Bound for Glory
This article is from the archive of The New York Sun before the launch of its new website in 2022. The Sun has neither altered nor updated such articles but will seek to correct any errors, mis-categorizations or other problems introduced during transfer.

GET THEE TO A BINDERY The Committee on Public Exhibitions at the Grolier Club hosted a reception to mark the opening of “Bound To Be the Best: The Club Bindery, 1895-1908,” which is on display to the public through November 20.The club is a fitting home for the show, since its members founded the bindery.
The exhibit highlights outstanding work from what was arguably the finest hand bindery ever to operate in America.
“This is the first exhibit on the Club Bindery since 1906 so I suggest that you all take a good look,” said curator Thomas Boss to audience laughter.
Books from the collections of Mr. Boss (who has been buying the volumes for 30 years) and another Grolier Club member, Shirley McNerney Rendell, are featured among the more than 60 examples of bindings on display. Tools lent by Ms. Rendell’s husband and fellow Grolier member, Kenneth Rendell, round out the exhibit.

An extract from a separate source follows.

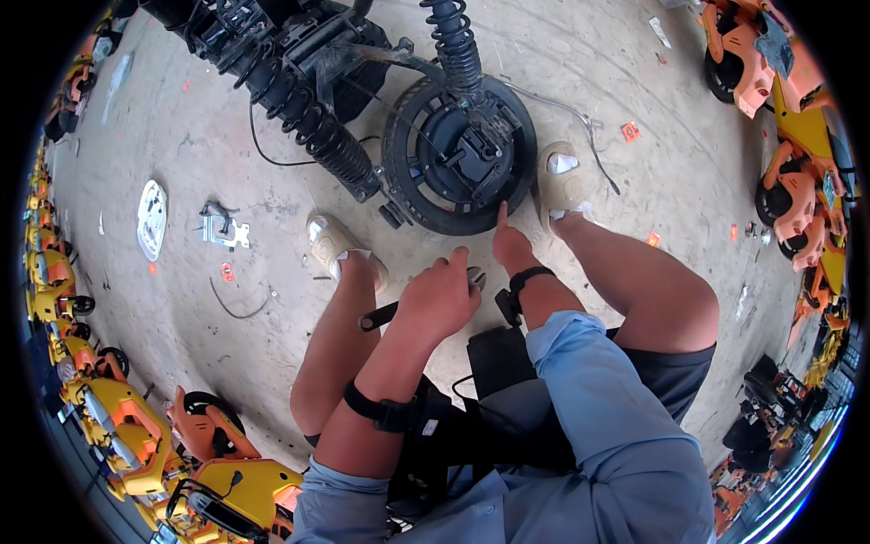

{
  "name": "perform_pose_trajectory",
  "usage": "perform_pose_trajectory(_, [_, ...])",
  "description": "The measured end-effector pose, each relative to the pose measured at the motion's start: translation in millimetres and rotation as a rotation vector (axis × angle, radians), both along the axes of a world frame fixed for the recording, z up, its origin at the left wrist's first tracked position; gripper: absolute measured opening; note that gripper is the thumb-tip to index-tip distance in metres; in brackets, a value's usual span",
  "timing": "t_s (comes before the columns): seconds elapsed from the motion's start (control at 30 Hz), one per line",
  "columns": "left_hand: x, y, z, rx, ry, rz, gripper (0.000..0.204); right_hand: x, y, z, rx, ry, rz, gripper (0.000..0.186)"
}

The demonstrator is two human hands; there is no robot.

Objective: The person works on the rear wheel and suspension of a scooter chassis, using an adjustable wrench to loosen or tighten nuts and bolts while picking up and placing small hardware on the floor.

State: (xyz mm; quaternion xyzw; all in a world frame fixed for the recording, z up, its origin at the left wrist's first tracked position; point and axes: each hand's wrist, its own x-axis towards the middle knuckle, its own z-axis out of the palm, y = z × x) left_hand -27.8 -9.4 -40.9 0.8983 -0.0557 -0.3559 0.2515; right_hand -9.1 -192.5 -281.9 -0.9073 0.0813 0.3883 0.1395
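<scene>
- I can make out no words, numbers or brands anywhere around the black wheel [459, 168]
- To the right of the wheel I see an orange slip [631, 131] on the floor, its dark marks too small for me to read
- Left of the wheel and nearer to me, a small orange-and-white scrap [227, 271] may bear print, likewise unreadable
- On my side of the wheel, a small white label [430, 426] sits on dark material by my lap, its face illegible
</scene>
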Motion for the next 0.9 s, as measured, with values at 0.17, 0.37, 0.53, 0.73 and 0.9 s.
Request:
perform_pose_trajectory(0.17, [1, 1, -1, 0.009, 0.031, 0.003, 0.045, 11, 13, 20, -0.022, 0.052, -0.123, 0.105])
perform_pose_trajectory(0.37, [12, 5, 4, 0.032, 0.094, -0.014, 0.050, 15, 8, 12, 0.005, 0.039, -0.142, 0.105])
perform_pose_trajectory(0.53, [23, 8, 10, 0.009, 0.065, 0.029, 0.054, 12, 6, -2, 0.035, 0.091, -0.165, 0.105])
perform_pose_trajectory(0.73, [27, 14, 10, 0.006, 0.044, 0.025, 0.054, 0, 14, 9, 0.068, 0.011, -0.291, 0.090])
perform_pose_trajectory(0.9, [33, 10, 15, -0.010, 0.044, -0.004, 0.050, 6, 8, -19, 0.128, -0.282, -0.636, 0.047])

Mr. Rendell said what makes this exhibit so exciting is “relating” the craftsmen’s tools to their end-product. He was once asked to describe his attraction to certain bookbinding tools. He replied that he planned to use them at a pizzeria. Some of the instruments do resemble pizza-pie cutters, with round metal wheels at the end of handles.
During the 1800s American bibliophiles sent their manuscripts to fine binders in England or France – prompting an enterprising group of Grolier Club members, including Robert Hoe, Samuel Putnam Avery, William Loring Andrews, Junius Morgan and Edwin Holden, to start a bindery to rival the Europeans. They hired Henri Hardy, who had apprenticed with famed 19th-century bookbinder Charles Meunier, and Leon Maillard, considered the top finisher of gold-tooled book bindings of his era.

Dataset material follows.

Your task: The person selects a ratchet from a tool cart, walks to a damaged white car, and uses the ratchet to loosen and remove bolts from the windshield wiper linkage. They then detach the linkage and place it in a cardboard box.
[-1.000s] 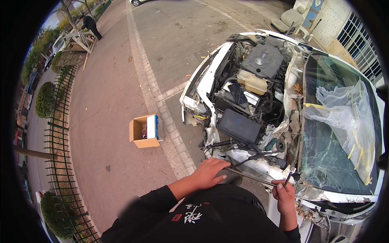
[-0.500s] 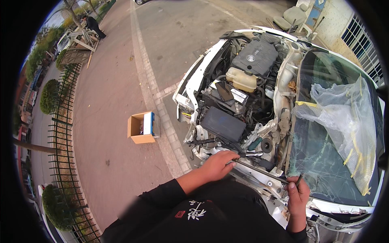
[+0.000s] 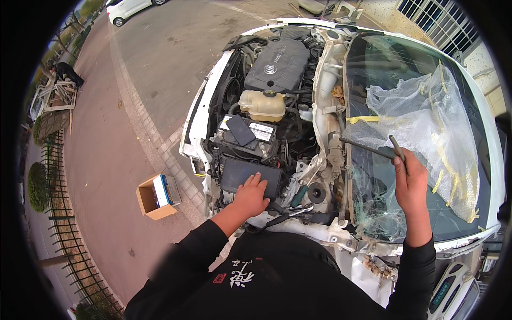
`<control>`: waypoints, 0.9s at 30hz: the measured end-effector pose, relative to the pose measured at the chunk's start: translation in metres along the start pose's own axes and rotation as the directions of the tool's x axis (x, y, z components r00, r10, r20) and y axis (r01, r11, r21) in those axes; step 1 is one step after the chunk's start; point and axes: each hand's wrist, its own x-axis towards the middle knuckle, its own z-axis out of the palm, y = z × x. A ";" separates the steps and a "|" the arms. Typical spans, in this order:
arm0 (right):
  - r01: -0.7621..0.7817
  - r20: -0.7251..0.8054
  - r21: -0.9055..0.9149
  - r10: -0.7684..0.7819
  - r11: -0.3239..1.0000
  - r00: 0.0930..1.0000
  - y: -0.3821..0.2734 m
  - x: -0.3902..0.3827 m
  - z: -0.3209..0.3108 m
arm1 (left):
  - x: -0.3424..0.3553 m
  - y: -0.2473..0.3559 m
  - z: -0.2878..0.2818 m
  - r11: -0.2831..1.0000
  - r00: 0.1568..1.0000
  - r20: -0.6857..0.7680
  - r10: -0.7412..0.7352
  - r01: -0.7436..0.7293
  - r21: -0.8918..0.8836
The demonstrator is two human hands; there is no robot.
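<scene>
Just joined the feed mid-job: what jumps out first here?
A white car's open engine bay with no bonnet, beside a shattered windscreen draped in clear plastic sheet. The right hand grips a dark metal rod over the glass; the left hand rests on a black box. A cardboard box sits on the pavement, left.

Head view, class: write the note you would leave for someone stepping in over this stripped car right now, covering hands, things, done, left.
Left hand: flat on the black box at the near side of the engine bay, gripping nothing.
Right hand: closed on a thin dark rod above the cracked windscreen.
Done: hood off, clear plastic sheet taped on the glass.
Left: rod not yet set down.
</scene>
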 end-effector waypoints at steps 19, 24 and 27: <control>0.176 0.232 -0.299 -0.108 0.938 0.967 0.069 0.245 0.143 | 0.039 0.014 0.007 0.978 0.961 0.233 -0.147 0.106 0.179; 0.181 0.249 -0.359 -0.093 0.916 0.964 0.075 0.270 0.163 | 0.041 0.015 0.015 0.971 0.959 0.224 -0.172 0.128 0.202; 0.113 0.238 -0.489 0.007 0.865 0.971 0.068 0.298 0.187 | 0.039 0.015 0.017 0.977 0.966 0.201 -0.161 0.128 0.169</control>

The firm moved to Cleveland, Ohio, where it was later renamed the Rowfant Bindery (1909-1913), the Booklover’s Shop (1914-1917); and the French Binders (1918-1920s) in Garden City, N.Y. Maillard’s career ultimately declined and he supported himself by selling electric carpet sweepers door-to-door.
“Lustrous” and “precise” are adjectives that Mr. Boss invokes when describing the bindery’s work.
Mr. Boss, who deals in illustrated and fine printed books, previously curated an exhibition on foreign book bindings at the Club of Odd Volumes in Boston.
The current exhibition could be considered a homecoming for the Boston resident. Mr. Boss attended Brooklyn Friends School and his interest in collecting books started early, when he worked at the now-defunct Boro Books on Montague Street. The latter experience also shaped his future as an antiquarian bookseller. Is it easy to be a collector and a dealer simultaneously? “It’s not advisable,” he told the Knickerbocker.
He said of collecting Club Bindery books, “Finding each one has been an achievement.” He said he only was able to purchase two or three from any single source.
“You can never be quite sure when you’re going to find them or they will turn up,” he added. The one that got away? “Among My Books,” which he lost out on at auction.
During Mr. Boss’s talk, he thanked many people, including Eric Holzenberg, director and librarian of the Grolier Club, as “one of the greatest proofreaders and editors that there is.”
Mr. Boss also expressed his appreciation to man others including a former president of the William Morris Society in the United States, Mark Samuels Lasner. Mr. Lasner traveled to New York for the opening and is helping to organize the upcoming American Printing History Association 28th annual conference at the University of Delaware Library.
Also at the opening exhibit were Bill Buice as well as Philip Bishop of Mosher Books in Millersville, Pa., who
contributed four bindings to the
show. Nearby was Martin Hutner,
who has just begun to research Italian mathematician and Franciscan friar Luca Pacioli, the author of a book in which the first printed description of bookkeeping appears.
The handsome Club Bindery catalog includes a history by Martin Antonetti, who is a former librarian of the Grolier Club and an authority on the bindery.
***
FROM HAMILTON TO HALE Seen at a packed opening reception at the New-York Historical Society for “Alexander Hamilton – The Man Who Made Modern America” exhibit were Sons of the American Revolution 1st New York Continental Chapter President Wesley M. Oler IV and several of the chapter’s board of managers, including Richard Backlund, Thomas Bird, Stephen Foley, John Mauk Hilliard, and Richard W. Sage. Also present were SAR national society President-General Henry McCarl with his wife, Mary; Lisa Cosman, Recording Secretary of the newly-formed Knickerbocker Chapter of Daughters of the American Revolution, and Mary Barnes, Regent of the New York City Chapter, Daughters of the American Revolution.
Mr. Oler has a busy September. The 1st New York Continental Chapter of the Sons of the American Revolution is celebrating Nathan Hale Day with a party on September 22, the 228th anniversary of his hanging in Manhattan as a spy for General Washington.